None of my teachers wants to talk about present-day issues. They dance around COVID-19, and they impose more work because they think that being at home means you have all the time in the world for classwork. I haven’t been able to find a job in months. I have to figure out how to pay my rent and have a virtual meeting with human services to get assistance. Professors need to be holistic and think about the identities they have in class. I was not able to go to my parents’ house in the Hamptons and focus on schoolwork while Mommy and Daddy paid my bills. I am struggling emotionally, psychologically, and financially, and Freud doesn’t know shit about that! These social inequalities are present in our learning. The economic injustices are here in something as straightforward as accessibility of materials for online learning. And there is yet another binary created by a Zoom screen and technology. As a student I long for what bell hooks called “new models of social interaction” (2015, 19), which must incorporate the new confines that we face as a society with COVID-19 and the longstanding social inequities embedded in our educational and other institutions. Learning and teaching should incorporate not only innovative thought but unique creativity and technology to support and help bring folkz into community while also respecting the need for physical distance. There has to be recognition of different identities, and there must be innovative thought in what is being taught and how.

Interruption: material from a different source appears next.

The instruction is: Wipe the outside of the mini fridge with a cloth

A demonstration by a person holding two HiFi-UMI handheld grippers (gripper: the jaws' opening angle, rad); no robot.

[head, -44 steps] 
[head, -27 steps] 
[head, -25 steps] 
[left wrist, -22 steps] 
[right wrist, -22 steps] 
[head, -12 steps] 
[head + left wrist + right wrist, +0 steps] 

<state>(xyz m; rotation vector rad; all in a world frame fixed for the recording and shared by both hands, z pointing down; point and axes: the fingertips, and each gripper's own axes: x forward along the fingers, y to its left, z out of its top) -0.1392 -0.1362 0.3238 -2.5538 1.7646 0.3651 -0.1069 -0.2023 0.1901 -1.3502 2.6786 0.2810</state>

My last day of class during the fall 2020 semester was December 3. I was Zoom exhausted, my eighteen-page paper still needed to be written, and I said goodbye for the last time to the white faces in my screen classroom. My professor asked if we thought we learned anything from his class, and while all the white folkz began to say a resounding “Yes!” I told him with complete transparency, “I learned something but not from class. Not from what you were teaching.” He asked me to explain. I sat up and began to speak about the inequalities in learning online. I told him that the class needed to change—hell the whole university needed to change, especially with a pandemic. I got on my metaphoric soapbox and began to preach about the non-acknowledgement of identities and the lack of resources for People of Color during online learning. When I was finished, I sat back and breathed deeply. He pulled up a power point of Rorty and began to screen share. I felt defeated and began to talk shit in my own head.
Was he not listening?
I hate Rorty by the way.
Class is over, so why are we looking at this crap again?
He began to read, “These teachers do their best to nudge each successive college generation a little more to the left, to make them a little more conscious of the cruelty built into our institutions, of the need for reform, of the need to be skeptical about the current consensus” (1999, 116). He smiled at me while I leaned back on my pillows, and he said, “So, Natalia, you did learn what I was teaching.”
1 As a Black woman and author of this work I refuse to capitalize white or caucasian. This is a deliberate rejection of white supremacy and systemic oppression of myself and my people.
Works Cited
hooks, bell. 2015. “Feminist Education for Critical Consciousness.” In her Feminism Is for Everybody: Passionate Politics, 19-24. New York: Routledge
Rorty, Richard. 1999. “Education as Socialization and as Individualization.” In his Philosophy and Social Hope, 114-26. New York: Penguin.